Impact applicatif du passage à UTF-8

Et oui la mode UTF8 arrive partout … et c’est un bien fait, c’est sur… comment envisager de continuer à créer des applications ne fonctionnant que dans une langue ?!?

Mais que se passe-t-il lorsque l’on transforme une application existante utilisant le classique WEBISO (ISO-8859-1) pour ses interfaces et traitements en une application du futur basée sur UTF8 ? C’est ce qui m’a occupé ces quelques derniers jours au travail, alors autant vous faire partager cette expérience !

Pour tout comprendre, il faut savoir qu’en WEBISO les caractères sont tous codés sur 8 bits (1 octet) et que par conséquent tous les caractères du monde ne peuvent être représentés, mais les traitements sont simples : par exemple tronquer une chaîne à 10 caractères signifie simplement ne garder que 10 octets.
En UTF8, la taille d’un caractère dépend du caractère lui-même. Les caractères basiques (les 128 premiers) sont codés sur 1 octet et l’encoding est identique à l’ASCII, si bien qu’un texte en anglais de base sera grosso modo le même en UTF8 et en WEBISO. Pour ce qui est de nos écris, latin que nous sommes, il n’en va pas de même : les caractères accentués valent généralement deux octets. Les caractères un peu plus spéciaux (comme TM) par exemple valent 3 octets…

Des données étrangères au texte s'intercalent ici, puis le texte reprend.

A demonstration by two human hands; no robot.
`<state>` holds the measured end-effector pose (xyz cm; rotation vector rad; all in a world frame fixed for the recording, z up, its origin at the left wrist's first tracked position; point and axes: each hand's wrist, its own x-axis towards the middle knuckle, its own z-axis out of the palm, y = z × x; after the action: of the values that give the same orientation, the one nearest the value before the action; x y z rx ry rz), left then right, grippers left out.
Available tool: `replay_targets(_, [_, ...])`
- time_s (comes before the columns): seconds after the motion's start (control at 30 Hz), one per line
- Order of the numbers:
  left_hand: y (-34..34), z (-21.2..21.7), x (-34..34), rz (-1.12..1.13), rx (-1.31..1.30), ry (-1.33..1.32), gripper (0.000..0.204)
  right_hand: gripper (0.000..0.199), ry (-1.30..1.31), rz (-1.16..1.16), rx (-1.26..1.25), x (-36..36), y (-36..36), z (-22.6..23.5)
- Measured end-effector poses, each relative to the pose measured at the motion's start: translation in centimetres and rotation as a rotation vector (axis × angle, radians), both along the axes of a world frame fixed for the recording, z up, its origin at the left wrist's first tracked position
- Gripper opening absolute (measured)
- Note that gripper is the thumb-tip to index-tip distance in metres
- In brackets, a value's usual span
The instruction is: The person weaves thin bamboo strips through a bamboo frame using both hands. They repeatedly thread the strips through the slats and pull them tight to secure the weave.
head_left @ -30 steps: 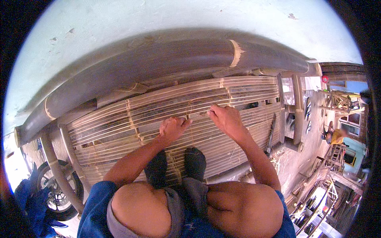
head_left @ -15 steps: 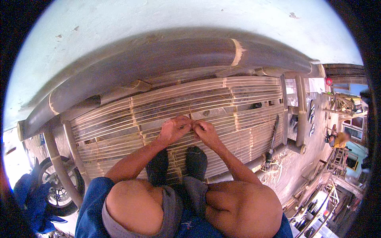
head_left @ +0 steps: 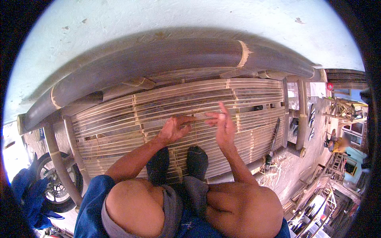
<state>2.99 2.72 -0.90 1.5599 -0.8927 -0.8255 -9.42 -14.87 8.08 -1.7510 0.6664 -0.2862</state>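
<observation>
The right hand [head_left: 223, 126] is spread, its fingers blurred and apparently free of any grip; the left hand [head_left: 174, 129] is curled above the pale, thin-slatted bamboo panel [head_left: 258, 135], and I cannot tell whether its fingertips pinch the thin brown strand [head_left: 195, 133] beside them. If that strand is loose, it could slacken or slip between the slats, with only one hand near enough to check it. The feet in dark coverings [head_left: 197, 160] rest on the slats, so a shift of weight could flex or crack one. The long dark blade [head_left: 275, 137] (lying across the panel's right side) could nick a reaching forearm.

The panel lies below both hands, between the dark brown bamboo pole [head_left: 147, 65] and the knees. Its slats run roughly parallel, evenly tan, with wider gaps toward the far side and paler crosspieces.
</observation>
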Motion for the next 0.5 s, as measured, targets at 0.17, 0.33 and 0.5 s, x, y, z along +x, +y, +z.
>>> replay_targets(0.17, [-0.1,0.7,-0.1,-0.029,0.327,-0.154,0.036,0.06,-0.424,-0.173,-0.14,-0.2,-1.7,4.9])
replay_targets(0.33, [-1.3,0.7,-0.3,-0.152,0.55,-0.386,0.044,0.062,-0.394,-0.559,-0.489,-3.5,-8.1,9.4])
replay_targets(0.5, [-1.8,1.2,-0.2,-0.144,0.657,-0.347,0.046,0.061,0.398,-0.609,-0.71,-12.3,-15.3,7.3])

Ceci a de nombreux impacts dans les programmes. Que l’on peut classer en deux familles:

  • Ceux qui concernent l’apparence du caractère
  • Ceux qui concernent la taille du caractère

Pour ce qui est du problème de l’apparence, vous l’aurez sans doute déjà rencontré sur Internet : à la place de caractères comme é vous allez trouver des choses comme ou d’autres hiéroglyphes du même ordre. Ce problème se résout par transcodification. Il arrive lorsque l’on charge des données d’un encoding donné (WEBISO) par exemple vers une base qui est dans un autre encoding (UTF8). Ainsi lorsque l’on migre une application en UTF8, il faudra bien faire attention à l’encoding des flux d’entrée de la base et l’encoding des flux de sortie. Si l’on ne fait pas attention, les applications réceptrices ne seront peut être plus à même de traduire les caractères correctement.
Lorsque les fichiers sont importés par SQL-LOADER ou Java, il est généralement possible de spécifier l’encoding du fichier source des données en positionnant simplement la locale de l’utilisateur lançant le batch de chargement. L’encodage de destination étant alors pris en charge par le moteur Oracle
Dans le cas de fichiers extraits de la base par PL-SQL, si rien n’est précisé, c’est l’encoding de la base qui est utilisé par le PL-SQL (en java par contre ce sera toujours celui de l’utilisateur batch). le fichier devra alors être converti. Les outils de conversion sont standard sous UNIX.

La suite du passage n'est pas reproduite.